La sfida quindi è «rimodulare le strategie guardando ad altri mercati», si punta sul far east dove «il Giappone va bene, su Malesia, Corea, Taiwan e Singapore. Anche gli Usa rappresentano un ottimo traino, dazi permettendo». In ogni caso, sottolinea il presidente, «non dobbiamo dimenticare che siamo un’industria cresciuta in misura importante nell’ultimo decennio, con ottime capacità di reazione se consideriamo che il fatturato 2022 ha superato quello del 2019 e recuperato la frenata durante il complesso periodo del Covid». Nell’ultimo trimestre di quest’anno una stabilizzazione del fatturato permetterà di chiudere il 2024 con un giro d’affari di 95,9 miliardi, tuttavia «siamo manifatturieri – ricorda Capasa – abbiamo bisogno di pace per esportare». Le previsioni indicano che i consumi di fascia alta cresceranno del 20% nei prossimi cinque anni, intanto però va gestita la fase di crisi. Temi come la tracciabilità della filiera – per prevenire gli episodi di caporalato svelati da due inchieste della Procura di Milano – l’introduzione di nuove normative e la necessità di diversificare i mercati sono le sfide al centro del dibattito: implementare la sostenibilità, ambientale e sociale, non penalizzando piccole imprese che sono 40 mila e devono essere messe nelle condizioni di affrontare la digitalizzazione. «Al governo chiediamo di darci una mano. Soprattutto di sostenere le realtà più piccole, perché hanno bisogno di essere tenute in vita, di difendere la propria forza lavoro e mantenere la Cig ordinaria. Il nostro appello è di non lasciare indietro una sola azienda e un solo lavoratore – sottolinea Capasa – Ogni chiusura costa molti più soldi allo Stato e uno Stato moderno deve essere sensibile e prevedere ciò che può succedere. Se i dipendenti vanno a casa, il costo per lo Stato è più alto della cassa integrazione».

LE RICHIESTE

Per la Cig, indica il presidente, il costo stimato è attorno a 80 milioni, cifra alla quale andrebbero aggiunti circa 100 milioni di aiuti statali per favorire l’ingresso delle aziende più grandi nelle società di minori dimensioni in difficoltà, concedendo una defiscalizzazione per tre anni. «Ci siamo sentiti dire che 180-190 milioni sono troppi. Ma costerebbe di più perdere le aziende. In altri settori sono stati dati soldi a valanga e a noi dicono volete troppo, perché di base siamo un’industria sana. Ma alla fine ciò che chiediamo è una goccia in mezzo al mare, considerando che fatturiamo 95 miliardi e ne versiamo circa 25 miliardi come tasse». L’esortazione di Capasa: «Uniamoci e facciamo il meglio per la nostra industria e in particolare per le piccole e medie aziende». 
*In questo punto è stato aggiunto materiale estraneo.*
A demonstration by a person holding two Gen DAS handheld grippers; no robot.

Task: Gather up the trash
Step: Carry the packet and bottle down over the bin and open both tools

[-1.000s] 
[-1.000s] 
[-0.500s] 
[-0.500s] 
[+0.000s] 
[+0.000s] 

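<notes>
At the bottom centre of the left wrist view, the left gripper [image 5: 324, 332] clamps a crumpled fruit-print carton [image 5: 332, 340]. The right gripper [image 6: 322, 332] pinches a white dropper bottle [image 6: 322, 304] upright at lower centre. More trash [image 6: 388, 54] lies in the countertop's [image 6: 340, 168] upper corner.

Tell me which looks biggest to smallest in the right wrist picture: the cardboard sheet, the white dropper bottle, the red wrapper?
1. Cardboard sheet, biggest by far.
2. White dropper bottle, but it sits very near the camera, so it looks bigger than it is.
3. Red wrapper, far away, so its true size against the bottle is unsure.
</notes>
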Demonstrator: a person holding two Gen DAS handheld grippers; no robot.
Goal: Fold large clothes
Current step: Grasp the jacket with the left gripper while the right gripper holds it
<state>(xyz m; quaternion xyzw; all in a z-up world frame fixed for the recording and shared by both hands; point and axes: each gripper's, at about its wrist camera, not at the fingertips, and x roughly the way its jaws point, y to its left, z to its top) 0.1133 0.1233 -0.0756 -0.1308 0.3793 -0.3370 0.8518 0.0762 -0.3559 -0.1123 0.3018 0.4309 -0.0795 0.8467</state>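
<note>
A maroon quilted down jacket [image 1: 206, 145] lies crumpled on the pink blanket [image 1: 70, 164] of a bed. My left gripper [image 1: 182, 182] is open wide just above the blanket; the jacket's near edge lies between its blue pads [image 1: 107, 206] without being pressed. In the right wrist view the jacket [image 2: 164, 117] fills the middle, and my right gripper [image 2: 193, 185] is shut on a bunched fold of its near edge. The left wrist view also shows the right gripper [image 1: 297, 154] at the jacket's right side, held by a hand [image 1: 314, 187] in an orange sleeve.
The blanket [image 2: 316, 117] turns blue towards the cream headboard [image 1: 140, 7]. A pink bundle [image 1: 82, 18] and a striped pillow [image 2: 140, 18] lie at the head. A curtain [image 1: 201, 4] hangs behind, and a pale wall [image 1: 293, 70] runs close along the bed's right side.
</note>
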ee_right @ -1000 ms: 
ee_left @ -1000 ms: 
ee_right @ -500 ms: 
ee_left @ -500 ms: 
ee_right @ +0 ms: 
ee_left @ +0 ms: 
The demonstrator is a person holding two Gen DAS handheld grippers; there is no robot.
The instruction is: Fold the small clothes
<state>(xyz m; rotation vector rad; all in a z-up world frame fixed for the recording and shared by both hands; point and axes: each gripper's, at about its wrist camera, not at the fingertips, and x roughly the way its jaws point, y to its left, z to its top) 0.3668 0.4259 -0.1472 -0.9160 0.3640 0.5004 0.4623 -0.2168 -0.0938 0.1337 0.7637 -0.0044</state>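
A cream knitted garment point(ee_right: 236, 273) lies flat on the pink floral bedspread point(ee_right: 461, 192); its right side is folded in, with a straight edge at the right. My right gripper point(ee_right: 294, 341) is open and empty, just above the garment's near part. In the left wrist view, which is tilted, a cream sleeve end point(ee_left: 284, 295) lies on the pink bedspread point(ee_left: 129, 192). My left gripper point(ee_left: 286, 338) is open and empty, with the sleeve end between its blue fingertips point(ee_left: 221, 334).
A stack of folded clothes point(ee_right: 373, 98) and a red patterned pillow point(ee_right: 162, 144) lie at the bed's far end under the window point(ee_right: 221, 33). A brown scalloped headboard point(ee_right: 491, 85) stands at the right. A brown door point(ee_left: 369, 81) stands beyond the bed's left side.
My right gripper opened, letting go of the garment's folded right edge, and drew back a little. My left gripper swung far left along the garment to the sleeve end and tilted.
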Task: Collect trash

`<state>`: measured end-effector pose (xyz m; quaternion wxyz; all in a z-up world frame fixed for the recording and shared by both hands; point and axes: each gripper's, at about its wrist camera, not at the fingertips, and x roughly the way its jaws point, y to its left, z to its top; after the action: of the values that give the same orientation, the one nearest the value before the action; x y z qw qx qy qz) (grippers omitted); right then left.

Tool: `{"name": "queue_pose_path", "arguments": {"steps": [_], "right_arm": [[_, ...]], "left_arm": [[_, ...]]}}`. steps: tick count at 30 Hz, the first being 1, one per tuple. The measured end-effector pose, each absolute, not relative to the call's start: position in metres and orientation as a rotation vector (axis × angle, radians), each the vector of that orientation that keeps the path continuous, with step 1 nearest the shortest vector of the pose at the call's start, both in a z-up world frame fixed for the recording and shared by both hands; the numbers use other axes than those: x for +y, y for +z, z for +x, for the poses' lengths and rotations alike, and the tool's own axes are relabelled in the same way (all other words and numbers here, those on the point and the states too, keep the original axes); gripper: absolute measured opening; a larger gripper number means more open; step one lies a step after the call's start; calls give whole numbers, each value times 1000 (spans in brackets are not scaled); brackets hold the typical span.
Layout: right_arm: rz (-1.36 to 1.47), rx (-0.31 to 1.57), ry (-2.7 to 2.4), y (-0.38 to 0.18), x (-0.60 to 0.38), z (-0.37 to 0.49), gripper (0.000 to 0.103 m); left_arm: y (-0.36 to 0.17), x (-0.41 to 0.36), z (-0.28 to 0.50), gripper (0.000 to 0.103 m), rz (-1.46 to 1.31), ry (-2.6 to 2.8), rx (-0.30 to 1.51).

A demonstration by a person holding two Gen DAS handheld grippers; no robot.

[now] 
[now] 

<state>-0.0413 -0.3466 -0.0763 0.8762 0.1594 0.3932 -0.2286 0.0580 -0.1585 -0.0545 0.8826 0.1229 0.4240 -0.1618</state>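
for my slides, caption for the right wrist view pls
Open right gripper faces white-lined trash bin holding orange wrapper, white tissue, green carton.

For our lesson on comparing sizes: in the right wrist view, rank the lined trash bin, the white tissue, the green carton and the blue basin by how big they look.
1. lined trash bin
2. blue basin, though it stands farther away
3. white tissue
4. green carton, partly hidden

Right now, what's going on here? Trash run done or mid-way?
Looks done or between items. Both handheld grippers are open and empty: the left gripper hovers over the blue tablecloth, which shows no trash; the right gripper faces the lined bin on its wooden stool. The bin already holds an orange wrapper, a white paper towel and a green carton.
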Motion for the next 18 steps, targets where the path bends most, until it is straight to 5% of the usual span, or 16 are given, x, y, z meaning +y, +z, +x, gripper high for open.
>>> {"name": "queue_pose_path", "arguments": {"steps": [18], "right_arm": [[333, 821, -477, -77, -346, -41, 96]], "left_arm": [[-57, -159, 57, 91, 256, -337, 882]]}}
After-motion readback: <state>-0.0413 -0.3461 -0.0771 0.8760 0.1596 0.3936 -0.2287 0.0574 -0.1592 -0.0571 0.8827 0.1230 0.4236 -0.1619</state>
Va in questa direzione l’approvazione, nell’ambito del disegno di legge 160/24, della proroga fino al 31 gennaio 2025 della cassa integrazione per le aziende del comparto moda con meno di 15 dipendenti. «Siamo soddisfatti per questo primo passo che dimostra attenzione verso il settore moda, ma è necessario che il Parlamento estenda l’uso degli ammortizzatori sociali per la piccola impresa a tutto l’anno prossimo», rilancia il presidente. Che chiama a raccolta tutti i protagonisti del settore. «Lo stimolo degli acquisti deriva anche dalla creatività. Non dobbiamo derogare al nostro ruolo: il marketing non risolve tutti i problemi. Dobbiamo continuare a inventare sogni per fare ripartire i consumi. Mai come nei momenti di crisi bisogna investire sulla creatività, che è il nostro marchio di fabbrica. E dobbiamo imparare a raccontarla. Le mostre più belle sulla moda italiana vanno in scena a Londra e a Parigi, con Memorabile al MAXXI di Roma vogliamo riprenderci la scena e raccontarne lo spirito».